# Making food for animals



## Lilysmommy (Jan 7, 2009)

Just posing a random question for fellow animal lovers....Why on earth is making food for little furry/quilly/scaley ones so much more fun than making food for yourself? :lol: 

I've started buying fresh vegetables to make salads for the green iguana at my store. The freeze-dried stuff we sell that we usually use for the store's herbivorous reptiles just looks so gross after we soak it in water...And it's surprisingly cheap to buy enough fresh stuff to feed him (I got a pound of mustard greens, a cactus leaf and a small squash for $1.55 the other day to go with the sugar snap peas I already had). 
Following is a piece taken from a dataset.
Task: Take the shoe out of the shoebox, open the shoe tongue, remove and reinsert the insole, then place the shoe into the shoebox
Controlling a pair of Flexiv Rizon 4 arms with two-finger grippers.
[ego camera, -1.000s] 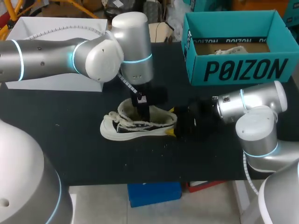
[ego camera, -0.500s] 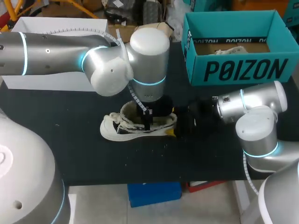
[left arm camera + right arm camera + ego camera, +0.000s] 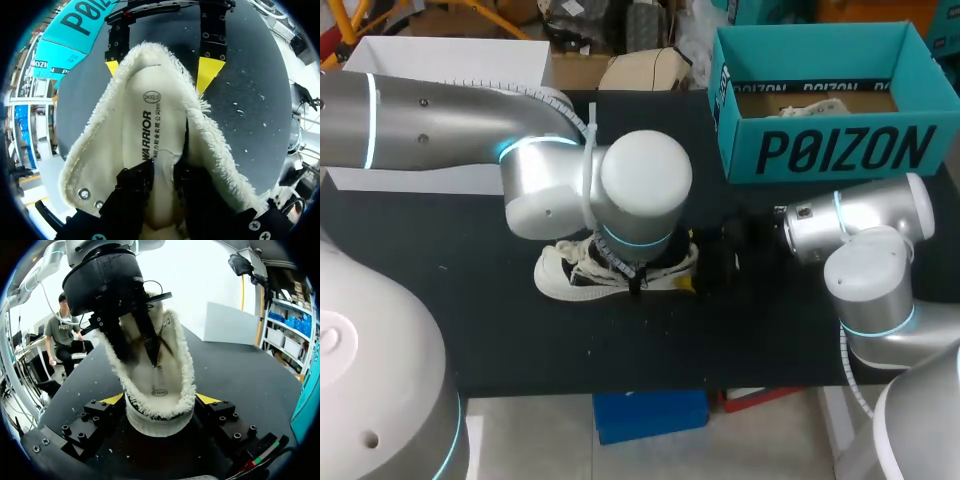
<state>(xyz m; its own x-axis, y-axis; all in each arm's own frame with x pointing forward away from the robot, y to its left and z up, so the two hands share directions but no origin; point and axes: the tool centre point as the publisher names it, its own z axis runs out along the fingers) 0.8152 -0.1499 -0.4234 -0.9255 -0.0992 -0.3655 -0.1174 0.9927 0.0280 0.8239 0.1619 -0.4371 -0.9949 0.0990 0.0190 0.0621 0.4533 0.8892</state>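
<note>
In the head view the white shoe (image 3: 560, 272) stands on its sole on the black table (image 3: 470, 330), well apart from the teal shoebox (image 3: 820, 150) (open, at the far right corner). The left arm (image 3: 640, 185) hangs over the shoe's middle and hides it. The right pincer (image 3: 690, 262) sits at the heel.

In the left wrist view the left pincer (image 3: 164, 167) is down inside the shoe's mouth. Its black fingers (image 3: 135, 182) are narrow and pinch a crease of the insole (image 3: 150, 115) between them. The fleece lining (image 3: 212, 145) rings the opening.

In the right wrist view the right pincer stands wide, with a yellow tip (image 3: 112, 399) pressed to each side of the heel, holding the shoe. The left pincer's fingers enter the mouth from above.
</note>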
I spent 15-20 minutes tonight chopping and mixing up a bag of salad to take in for his meals this week. ...Whereas I never bother to spend more than a few minutes making food for myself because it's so boring to do so.  :lol: Not sure why making animal food is so much more appealing, but it totally is. Am I the only one like this? >.>


----------



## Guest (Oct 3, 2011)

Lilysmommy said:


> Just posing a random question for fellow animal lovers....Why on earth is making food for little furry/quilly/scaley ones so much more fun than making food for yourself? :lol:
> 
> I've started buying fresh vegetables to make salads for the green iguana at my store. The freeze-dried stuff we sell that we usually use for the store's herbivorous reptiles just looks so gross after we soak it in water...And it's surprisingly cheap to buy enough fresh stuff to feed him (I got a pound of mustard greens, a cactus leaf and a small squash for $1.55 the other day to go with the sugar snap peas I already had).
> 
> I spent 15-20 minutes tonight chopping and mixing up a bag of salad to take in for his meals this week. ...Whereas I never bother to spend more than a few minutes making food for myself because it's so boring to do so.  :lol: Not sure why making animal food is so much more appealing, but it totally is. Am I the only one like this? >.>


I think its the same reason I rarely cook for myself, but if others are around I cook you have someone who tastes and shows satisfaction in it, and usually your animals aren't turning their nose up to it (I know so do though) they are nose deep in it XD


----------